--- WORK REQUIRED ---
The listing is to be reproduced exactly, excluding its pictures.

INPUT DATA: Begin

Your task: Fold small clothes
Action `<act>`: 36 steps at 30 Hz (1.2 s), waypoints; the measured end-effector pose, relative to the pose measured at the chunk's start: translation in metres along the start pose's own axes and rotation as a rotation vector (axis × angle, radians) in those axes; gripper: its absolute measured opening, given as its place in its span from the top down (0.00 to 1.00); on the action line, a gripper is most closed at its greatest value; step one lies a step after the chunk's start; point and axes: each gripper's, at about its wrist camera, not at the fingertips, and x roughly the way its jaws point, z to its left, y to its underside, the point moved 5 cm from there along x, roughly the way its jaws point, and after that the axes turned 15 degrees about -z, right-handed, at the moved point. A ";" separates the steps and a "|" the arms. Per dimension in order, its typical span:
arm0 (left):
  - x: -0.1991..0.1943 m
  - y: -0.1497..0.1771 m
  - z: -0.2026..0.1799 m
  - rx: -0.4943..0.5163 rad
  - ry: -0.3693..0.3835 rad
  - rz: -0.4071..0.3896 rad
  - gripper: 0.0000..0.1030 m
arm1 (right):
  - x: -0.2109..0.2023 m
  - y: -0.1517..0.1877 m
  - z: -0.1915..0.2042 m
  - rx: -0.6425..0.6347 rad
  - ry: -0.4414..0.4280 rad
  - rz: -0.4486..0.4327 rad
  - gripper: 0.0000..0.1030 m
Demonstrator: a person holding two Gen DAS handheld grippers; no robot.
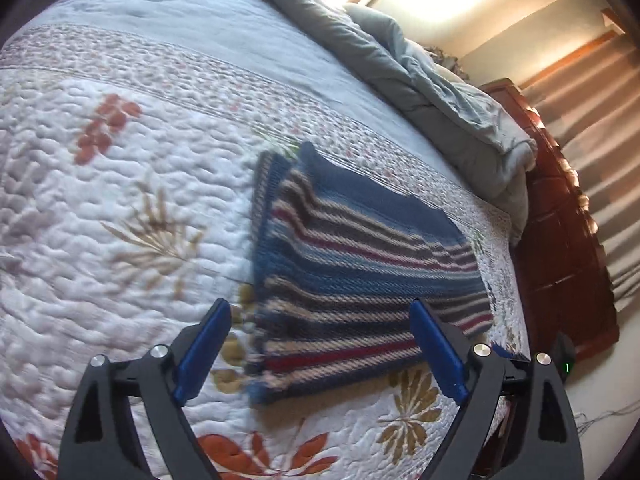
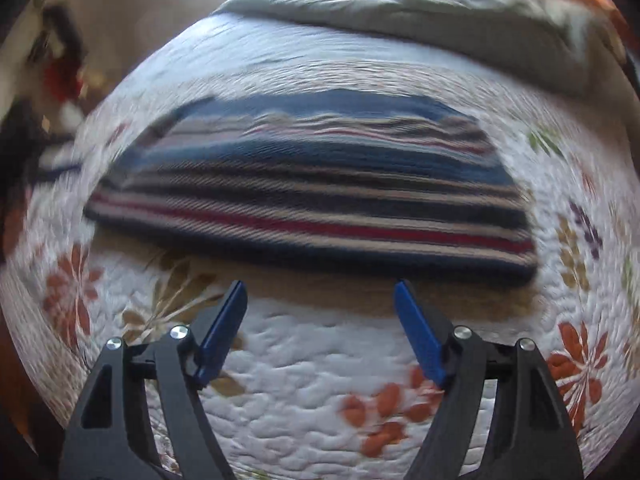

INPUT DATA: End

--- SOLVED EXERCISE ---
Your task: Fold small clothes
Action `<act>`: 36 steps at 30 Hz (1.2 s), waypoints; the measured end-effector pose, relative to the pose measured at the chunk's start: translation in metres along the start pose's own axes and rotation as a rotation vector (axis × angle, radians) in those axes; gripper: its absolute measured opening, given as its place in its span from the top down (0.00 to 1.00); on the action line, a gripper is most closed at its greatest value; step one lies a step after the chunk's start; point and axes: each gripper's, at about its wrist camera, not at the fingertips, and x roughly the way its jaws point, z to its left, y to its underside, the point moved 5 cm from there along x, roughly the way its jaws point, and after that the axes turned 15 degrees about -z, right-handed, at the moved point. A ";" separates the steps and a "|" the arms. Per dimension in order, its typical span:
arm0 (left):
  - x: -0.1991..0.1943 m
  - y: -0.1497..0.1771 m
  - z: -0.2026..0.1799 m
  - rx: -0.4943..0.5163 rad
  - ry: -0.3693..0.3835 rad
  - rz: -0.4071..0.3896 rad
  - gripper: 0.0000..0.1030 m
arm1 (right):
  - x: -0.2109..0.2023 m
  - y: -0.1517..0.1877 m
  - z: -0.1915..0.2042 m
  - rx: -0.6425..0.6347 rad
  - ry: -0.4414..0.4280 rad
  - rz: -0.4486..0.4327 rad
  - gripper: 0.0000..0.1030 m
Demonstrator: a person holding two Gen DAS handheld grippers; no robot.

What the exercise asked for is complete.